Родишь мне сына (СИ) - Яблонская Альбина. Страница 36

Он снова мне моргнул, и я великодушно разжал ладонь.  

— Черт... — растирал Володя свою поганую рожу. — Похоже, я нос сломал. Нос сломал, твою мать. 

— За собакой пригляди, — бросил я перед тем, как войти вслед за Ланой. — И кстати — мы будем ДОЛГО. — Я сказал это специально. Чтобы он понял, как все серьезно. — Никого к нам не пускать. 

— Нос сломал. Хренов ублюдок. 

Но я просто сделал вид, будто не слышу. Потому что если вернусь — будет некому выгуливать Марлу. Лана расстроится. 

А я не хочу видеть Лану расстроенной.  

16

Лана 

Мне просто не верилось, что я снова здесь. Он привез меня в бассейн. 

Тут пахло хлорированной водой.

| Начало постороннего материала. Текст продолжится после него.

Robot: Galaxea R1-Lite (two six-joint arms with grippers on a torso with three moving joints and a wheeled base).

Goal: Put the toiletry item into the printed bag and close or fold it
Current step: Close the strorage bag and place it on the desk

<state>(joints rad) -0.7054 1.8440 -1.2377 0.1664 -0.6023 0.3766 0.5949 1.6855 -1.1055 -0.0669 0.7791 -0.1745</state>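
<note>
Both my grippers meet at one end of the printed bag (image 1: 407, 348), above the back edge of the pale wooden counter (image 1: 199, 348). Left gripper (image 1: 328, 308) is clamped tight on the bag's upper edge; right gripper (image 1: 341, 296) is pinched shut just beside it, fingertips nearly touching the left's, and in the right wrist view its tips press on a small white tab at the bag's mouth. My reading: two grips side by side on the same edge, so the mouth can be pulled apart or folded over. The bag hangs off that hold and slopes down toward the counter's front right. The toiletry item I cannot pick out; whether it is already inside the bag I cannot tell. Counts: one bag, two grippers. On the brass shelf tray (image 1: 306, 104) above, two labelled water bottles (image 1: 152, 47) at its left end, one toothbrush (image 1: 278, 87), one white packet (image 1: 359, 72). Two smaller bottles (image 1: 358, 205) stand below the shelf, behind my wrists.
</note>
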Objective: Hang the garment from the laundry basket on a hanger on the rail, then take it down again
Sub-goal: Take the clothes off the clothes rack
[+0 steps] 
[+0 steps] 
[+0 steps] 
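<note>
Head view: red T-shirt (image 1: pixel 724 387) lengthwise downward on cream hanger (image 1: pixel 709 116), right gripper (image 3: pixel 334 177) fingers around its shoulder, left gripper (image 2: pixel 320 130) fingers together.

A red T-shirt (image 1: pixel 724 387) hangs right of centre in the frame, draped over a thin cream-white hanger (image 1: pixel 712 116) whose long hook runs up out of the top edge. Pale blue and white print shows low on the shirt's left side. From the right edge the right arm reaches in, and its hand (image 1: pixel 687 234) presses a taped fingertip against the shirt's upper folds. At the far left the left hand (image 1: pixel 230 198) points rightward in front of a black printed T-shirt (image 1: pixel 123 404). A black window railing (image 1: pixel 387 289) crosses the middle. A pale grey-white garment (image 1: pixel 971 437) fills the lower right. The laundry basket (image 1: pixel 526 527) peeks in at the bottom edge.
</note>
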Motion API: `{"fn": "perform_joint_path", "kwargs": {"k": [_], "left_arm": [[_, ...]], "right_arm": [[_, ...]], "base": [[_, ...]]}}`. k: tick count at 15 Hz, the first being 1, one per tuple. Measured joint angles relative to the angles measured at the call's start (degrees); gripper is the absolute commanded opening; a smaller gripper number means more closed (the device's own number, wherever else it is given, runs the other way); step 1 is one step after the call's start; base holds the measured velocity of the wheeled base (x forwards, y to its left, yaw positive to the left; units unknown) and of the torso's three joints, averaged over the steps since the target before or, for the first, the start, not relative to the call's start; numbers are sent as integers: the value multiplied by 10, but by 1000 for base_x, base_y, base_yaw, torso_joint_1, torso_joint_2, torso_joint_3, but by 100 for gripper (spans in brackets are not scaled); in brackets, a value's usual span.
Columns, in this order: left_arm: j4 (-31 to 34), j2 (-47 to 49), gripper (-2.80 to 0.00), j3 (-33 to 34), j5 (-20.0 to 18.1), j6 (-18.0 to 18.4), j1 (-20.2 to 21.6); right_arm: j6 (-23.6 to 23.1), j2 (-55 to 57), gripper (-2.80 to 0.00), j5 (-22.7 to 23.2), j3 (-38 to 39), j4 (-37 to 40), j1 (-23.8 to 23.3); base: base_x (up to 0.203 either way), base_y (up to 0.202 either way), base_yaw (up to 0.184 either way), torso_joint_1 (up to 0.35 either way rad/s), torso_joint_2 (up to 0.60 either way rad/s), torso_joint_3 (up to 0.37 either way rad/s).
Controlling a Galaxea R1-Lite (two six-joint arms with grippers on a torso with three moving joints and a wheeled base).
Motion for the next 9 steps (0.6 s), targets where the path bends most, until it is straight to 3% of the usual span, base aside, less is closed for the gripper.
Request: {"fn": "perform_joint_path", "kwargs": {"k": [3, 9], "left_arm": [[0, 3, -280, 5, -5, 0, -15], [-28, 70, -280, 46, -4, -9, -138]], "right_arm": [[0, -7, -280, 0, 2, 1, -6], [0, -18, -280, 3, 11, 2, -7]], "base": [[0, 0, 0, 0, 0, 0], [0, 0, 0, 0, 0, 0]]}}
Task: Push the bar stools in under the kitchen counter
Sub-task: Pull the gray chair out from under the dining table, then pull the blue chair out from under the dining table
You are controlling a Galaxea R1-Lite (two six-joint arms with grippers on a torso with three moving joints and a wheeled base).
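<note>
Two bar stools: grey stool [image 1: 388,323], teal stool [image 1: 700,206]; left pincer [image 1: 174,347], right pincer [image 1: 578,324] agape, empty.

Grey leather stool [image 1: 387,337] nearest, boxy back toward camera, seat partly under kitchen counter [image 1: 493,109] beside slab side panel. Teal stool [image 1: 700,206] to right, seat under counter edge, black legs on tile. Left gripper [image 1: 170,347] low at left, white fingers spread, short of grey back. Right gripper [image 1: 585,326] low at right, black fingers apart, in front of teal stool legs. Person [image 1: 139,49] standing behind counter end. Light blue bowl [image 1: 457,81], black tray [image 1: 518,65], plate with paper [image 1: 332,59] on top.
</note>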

Звуки были звонкими, много эха из-за голых твердых стен, покрытых кафелем. Я переоделась в купальник и непроизвольно погладила живот.  

Он был самым обычным. Не округлялся, как это бывает при беременности. Но срок еще маленький — просто слишком рано для такого. И хотя мне иногда казалось, будто малыш толкается... врачи говорят, что это невозможно. Мне просто кажется, не более того. 

Может, так и есть. Скорее всего. Просто если у тебя нет зрения, то все остальные чувства работают с надбавкой. Вот и прислушиваешься к каждому звуку, каждому процессу внутри себя. Порой доходит до самовнушения. 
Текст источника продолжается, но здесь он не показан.